The video begins by clarifying misconceptions about metabolism, explaining that it's not just the base metabolic rate (BMR) but consists of four parts: BMR, which accounts for 70% and represents the calories burned at rest; NEAT (Non-Exercise Activity Thermogenesis), about 15%, includes calories burned through daily activities not related to structured workouts; TEF (Thermal Effect of Food), roughly 7%, is the calories burned during digestion; and EAT (Exercise Activity Thermogenesis), also about 7%, is the calories burned during deliberate exercise. The speaker emphasizes that a 'broken metabolism' is a myth, often resulting from poor lifestyle habits rather than a physiological issue.

05:02

💪 Boosting Metabolism Through Muscle Building

The first method to increase metabolism, particularly BMR, is by building muscle through strength training. As muscle mass increases, so does the BMR, leading to more calories burned at rest and an improved physique without unnecessary fat. The speaker suggests that getting to the gym and lifting heavy weights is the best way to achieve this, emphasizing the importance of muscle for both aesthetics and metabolic health.
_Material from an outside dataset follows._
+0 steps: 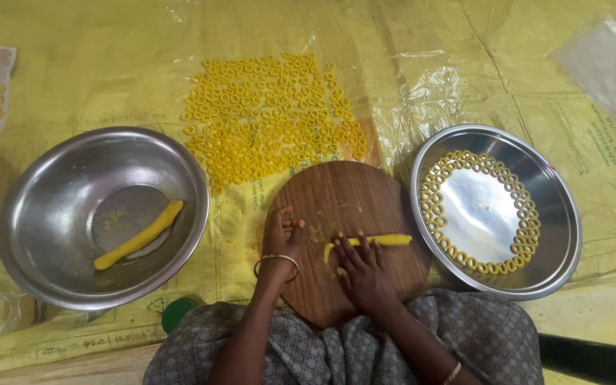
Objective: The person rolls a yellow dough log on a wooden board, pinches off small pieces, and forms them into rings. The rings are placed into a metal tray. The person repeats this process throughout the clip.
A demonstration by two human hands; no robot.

🚶‍♂️ Enhancing NEAT with Lifestyle Changes

The second strategy for boosting metabolism focuses on NEAT by changing daily habits to incorporate more movement. Suggestions include getting more steps through activities like walking to the car, gesturing, and tapping feet at the desk. The speaker also recommends adopting an active lifestyle with hobbies like gardening, playing sports, or even owning a dog to naturally increase daily steps and overall movement, contributing to a higher non-exercise activity thermogenesis.

🥚 Increasing TEF with Protein Intake

The third method discussed is to increase the Thermal Effect of Food (TEF) by consuming more protein. Protein requires more energy to digest, thus burning more calories post-consumption. The speaker recommends higher protein intake not only for its muscle-building benefits and satiety but also for its role in boosting metabolism through the calories expended in digestion.
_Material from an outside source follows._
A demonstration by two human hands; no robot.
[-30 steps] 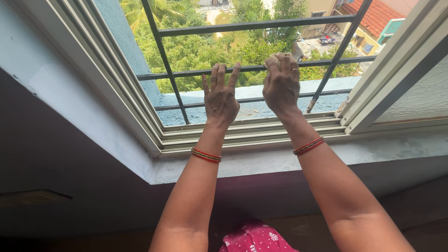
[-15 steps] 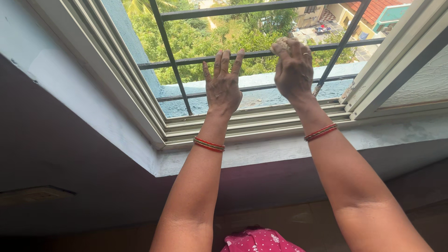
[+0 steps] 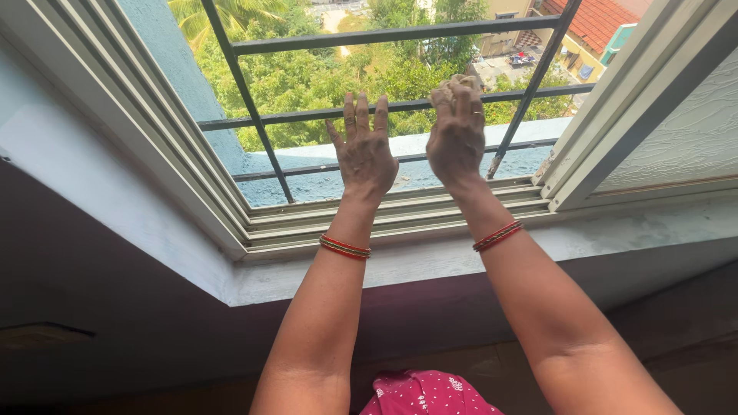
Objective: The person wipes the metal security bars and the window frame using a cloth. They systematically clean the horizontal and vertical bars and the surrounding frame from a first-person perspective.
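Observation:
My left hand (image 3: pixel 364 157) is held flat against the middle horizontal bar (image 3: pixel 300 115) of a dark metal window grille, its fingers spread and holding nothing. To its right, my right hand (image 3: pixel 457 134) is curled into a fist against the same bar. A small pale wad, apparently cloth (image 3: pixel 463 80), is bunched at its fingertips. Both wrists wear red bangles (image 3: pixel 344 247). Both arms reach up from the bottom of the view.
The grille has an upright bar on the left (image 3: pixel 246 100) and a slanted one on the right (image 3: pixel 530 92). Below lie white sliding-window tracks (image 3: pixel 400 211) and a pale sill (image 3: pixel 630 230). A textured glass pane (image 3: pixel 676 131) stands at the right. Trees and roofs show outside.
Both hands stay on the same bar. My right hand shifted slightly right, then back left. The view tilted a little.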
🏋️‍♀️ Incorporating Cardio for EAT Improvement

The final method for increasing metabolism is through dedicated cardio sessions or additional lifting exercises. While the speaker prioritizes strength training for its impact on BMR and body composition, they acknowledge that any form of exercise contributes to the Exercise Activity Thermogenesis (EAT) part of metabolism. They encourage finding enjoyable activities to incorporate into a routine, whether it's running, biking, or swimming, to increase overall calorie expenditure and metabolic rate.

Mindmap

Keywords

💡Metabolism

Metabolism is the process by which the body converts what we eat and drink into energy. It's a complex system that involves several components, including the base metabolic rate (BMR), non-exercise activity thermogenesis (NEAT), the thermal effect of food (TEF), and exercise activity thermogenesis (EAT). In the video, the speaker clarifies misconceptions about metabolism and emphasizes that it is not just about BMR but a combination of factors that determine how many calories we burn daily.

💡Base Metabolic Rate (BMR)

BMR refers to the number of calories a body needs to maintain basic physiological functions at rest. It's often misunderstood as the only component of metabolism. The video script explains that BMR makes up about 70% of our metabolism and is crucial for understanding how many calories the body burns while at rest, without any physical activity.

💡Non-Exercise Activity Thermogenesis (NEAT)

NEAT represents the calories burned during everyday activities that are not structured exercise. It accounts for about 15% of our metabolism. Examples from the script include typing, walking to the car, gesturing, and tapping your foot, which all contribute to increasing the overall metabolism without the need for formal workouts.

💡Thermal Effect of Food (TEF)

TEF is the energy expended by the body to digest, absorb, and store the food we consume. It's estimated to be around 7% of our metabolism. The script points out that while not as significant as BMR or NEAT, TEF still plays a role in the total energy expenditure, emphasizing that calories are burned even when we eat.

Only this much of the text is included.